- YOUR TASK -
Could you repeat the listing exactly, leaving out the pictures?

- DATA EXTRACT -
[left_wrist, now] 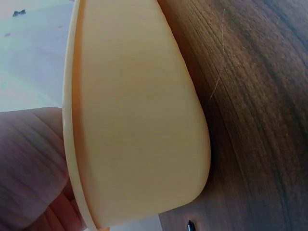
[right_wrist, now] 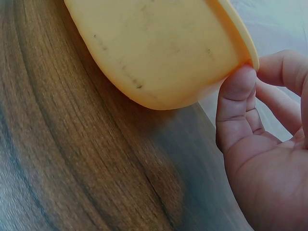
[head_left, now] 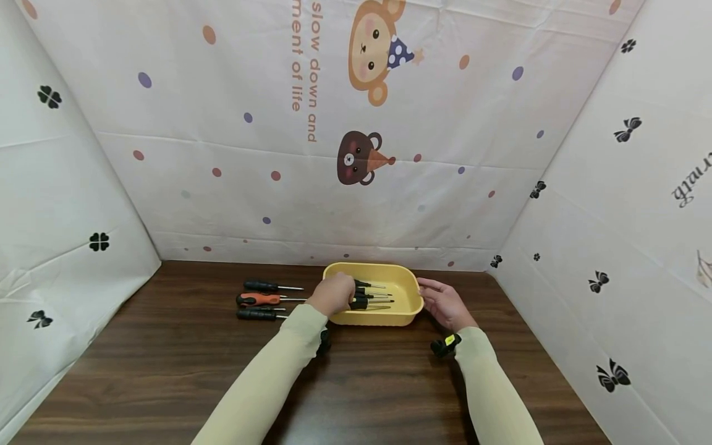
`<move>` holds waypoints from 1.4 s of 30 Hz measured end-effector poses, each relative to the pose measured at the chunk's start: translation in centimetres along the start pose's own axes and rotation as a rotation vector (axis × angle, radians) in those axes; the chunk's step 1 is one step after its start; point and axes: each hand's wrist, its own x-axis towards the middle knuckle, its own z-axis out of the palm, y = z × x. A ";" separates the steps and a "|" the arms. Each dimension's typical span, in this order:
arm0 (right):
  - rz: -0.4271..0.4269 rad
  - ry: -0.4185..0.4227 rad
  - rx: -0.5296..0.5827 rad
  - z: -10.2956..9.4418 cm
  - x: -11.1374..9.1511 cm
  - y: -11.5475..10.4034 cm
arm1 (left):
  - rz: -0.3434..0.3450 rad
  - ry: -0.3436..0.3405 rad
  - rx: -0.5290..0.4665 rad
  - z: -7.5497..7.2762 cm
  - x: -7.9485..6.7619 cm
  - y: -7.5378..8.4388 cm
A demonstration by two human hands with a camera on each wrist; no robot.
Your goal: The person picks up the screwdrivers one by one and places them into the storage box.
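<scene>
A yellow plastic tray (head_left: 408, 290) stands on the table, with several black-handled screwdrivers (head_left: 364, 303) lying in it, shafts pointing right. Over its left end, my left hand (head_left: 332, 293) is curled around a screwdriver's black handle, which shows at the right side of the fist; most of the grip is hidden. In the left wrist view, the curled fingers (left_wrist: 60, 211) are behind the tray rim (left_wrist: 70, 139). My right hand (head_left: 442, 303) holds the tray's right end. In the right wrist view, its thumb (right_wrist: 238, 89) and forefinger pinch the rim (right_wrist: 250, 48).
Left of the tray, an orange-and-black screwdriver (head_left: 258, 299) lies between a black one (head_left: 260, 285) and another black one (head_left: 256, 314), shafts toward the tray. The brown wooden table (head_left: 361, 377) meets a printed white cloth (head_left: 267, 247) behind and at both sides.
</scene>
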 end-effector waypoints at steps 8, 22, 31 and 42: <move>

- EXERCISE RESPONSE -
[left_wrist, now] 
[right_wrist, now] 
[head_left, now] 
`<move>` holds waypoints from 1.4 s of 30 Hz measured end-effector poses, each relative to the pose measured at the chunk's start: translation in centimetres along the start pose's own axes and rotation as a rotation vector (axis × angle, radians) in those axes; the chunk's step 1 is one step after its start; point and axes: each hand's wrist, its own x-axis towards the middle knuckle, its own z-axis out of the palm, y = z × x. A ";" separates the steps and a "|" the arms. Each dimension's typical span, in this order:
arm0 (right):
  - rz: -0.4271..0.4269 rad
  - ry: -0.4185..0.4227 rad
  - rx: -0.5296..0.5827 rad
  - z: -10.2956..9.4418 cm
  - x: -11.1374..9.1511 cm
  - y: -11.5475..10.4034 cm
arm1 (left):
  - rz: -0.3434..0.3450 rad
  - ry: -0.3436..0.3405 rad
  - rx: -0.5290..0.4665 rad
  - z: -7.5497..7.2762 cm
  - x: -7.9485..6.7619 cm
  - y: -7.5378..8.4388 cm
A demonstration by two human hands with a camera on each wrist; no robot.
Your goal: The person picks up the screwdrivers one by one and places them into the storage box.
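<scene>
A yellow plastic tray (head_left: 408, 290) stands on the table, with several black-handled screwdrivers (head_left: 364, 303) lying in it, shafts pointing right. Over its left end, my left hand (head_left: 332, 293) is curled around a screwdriver's black handle, which shows at the right side of the fist; most of the grip is hidden. In the left wrist view, the curled fingers (left_wrist: 60, 211) are behind the tray rim (left_wrist: 70, 139). My right hand (head_left: 442, 303) holds the tray's right end. In the right wrist view, its thumb (right_wrist: 238, 89) and forefinger pinch the rim (right_wrist: 250, 48).
Left of the tray, an orange-and-black screwdriver (head_left: 258, 299) lies between a black one (head_left: 260, 285) and another black one (head_left: 256, 314), shafts toward the tray. The brown wooden table (head_left: 361, 377) meets a printed white cloth (head_left: 267, 247) behind and at both sides.
</scene>
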 end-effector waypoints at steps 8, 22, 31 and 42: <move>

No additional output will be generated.